Now globus is ready to use ! See the Usage section below

Options

Options specific to git-annex-remote-googledrive

  • prefix - The path to the folder that will be used for the remote
  • endpoint - Globus endpoint name where the dataset lives

General git-annex options

  • encryption - One of "none", "hybrid", "shared", or "pubkey". See encryption. (Must be set to none for now)
  • mac - The MAC algorithm. See encryption. (Not supported for now)
  • exporttree - Set to yes to make this special remote usable by git-annex-export. It will not be usable as a general-purpose special remote. (Not supported for now)
  • chunk - Enables chunking when storing large files. (Optional)

Using an existing remote (note on repository layout)

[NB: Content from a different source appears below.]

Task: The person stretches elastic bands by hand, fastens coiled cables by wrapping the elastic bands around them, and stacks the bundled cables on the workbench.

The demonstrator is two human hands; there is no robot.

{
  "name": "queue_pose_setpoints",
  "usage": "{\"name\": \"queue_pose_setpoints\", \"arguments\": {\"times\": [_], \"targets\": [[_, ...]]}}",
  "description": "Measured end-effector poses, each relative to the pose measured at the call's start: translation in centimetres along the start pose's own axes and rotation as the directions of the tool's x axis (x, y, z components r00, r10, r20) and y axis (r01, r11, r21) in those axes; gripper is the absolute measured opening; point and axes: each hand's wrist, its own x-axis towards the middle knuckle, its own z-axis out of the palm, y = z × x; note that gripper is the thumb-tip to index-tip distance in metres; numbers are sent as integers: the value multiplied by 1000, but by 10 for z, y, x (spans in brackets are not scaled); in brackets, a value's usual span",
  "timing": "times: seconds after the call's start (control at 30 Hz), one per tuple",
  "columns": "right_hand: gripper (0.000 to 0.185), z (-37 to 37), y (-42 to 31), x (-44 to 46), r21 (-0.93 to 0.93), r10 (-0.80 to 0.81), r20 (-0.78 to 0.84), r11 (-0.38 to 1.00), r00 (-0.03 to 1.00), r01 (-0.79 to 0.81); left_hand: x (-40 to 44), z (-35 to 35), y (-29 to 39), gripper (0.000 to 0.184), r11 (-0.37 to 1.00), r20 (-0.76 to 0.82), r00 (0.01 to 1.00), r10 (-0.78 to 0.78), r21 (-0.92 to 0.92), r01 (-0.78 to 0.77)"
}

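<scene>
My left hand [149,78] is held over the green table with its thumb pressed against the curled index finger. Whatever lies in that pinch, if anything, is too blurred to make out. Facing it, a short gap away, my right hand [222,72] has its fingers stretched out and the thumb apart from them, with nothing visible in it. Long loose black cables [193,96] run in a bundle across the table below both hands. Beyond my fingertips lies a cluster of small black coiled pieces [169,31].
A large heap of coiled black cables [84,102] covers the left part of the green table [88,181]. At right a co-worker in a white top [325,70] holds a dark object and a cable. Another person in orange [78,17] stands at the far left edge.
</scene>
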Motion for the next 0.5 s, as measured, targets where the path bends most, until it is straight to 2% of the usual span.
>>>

If the globus remote was previously initialized, it can be restarted by running git annex enableremote globus. See additional information here.

Choosing a Chunk Size

Choose your chunk size based on your needs. By using a chunk size below the maximum file size supported by your cloud storage provider for uploads and downloads, you won't need to worry about running into issues with file size. Smaller chunk sizes: leak less information about the size of file size of files in your repository, require less ram, and require less data to be re-transmitted when network connectivity is interrupted. Larger chunks require less round trips to and from your cloud provider and may be faster. Additional discussion about chunk size can be found here

Usage

In order to understand how globus remote works, we can work with one file as an example. The file is currently not available to use as only a symlink generated by annex is pointing at it. Run the following to find the file symlink, which includes the file hash

cd FRDR-multimodal
ll 2015_11_18_cortex/mask/mask.mat

The last command will allow you to visualize the symlink which contains the MD6 hash of the file content. At this point, globus does not know anything about this file and its symlink, as you can see running the following command

git annex whereis 2015_11_18_cortex/mask/mask.mat

Globus is not listed indeed. We now need to tell globus of the existence of the file based on its hash, which we call key. When initialized, globus was given a location ID by annex which distributes one to every remote it communicates with. We can find Globus location ID by running the following command from the dataset root location:

cat .git/config

This file shows the remote "globus" which we just initialized, and the globus remote location ID given by annex. Therefore we need to make this location know about the file we want to retrieve.

To do that, run:

git annex setpresentkey <file_hash> <annex-uuid> 1

For example, for the file we are working with 2015_11_18_cortex/mask/mask.mat we would run:

git annex setpresentkey MD5E-s572--1e5e0b0c5896d16ac14170c8f546d4e1.mat 056ae102-61ce-4417-9180-b45eecc45082 1

The 1 at the end tells globus about the existence of this file with its given key. A 0 would remove knowledge of the file

Now, to make sure globus knows about this file, we can run the command below.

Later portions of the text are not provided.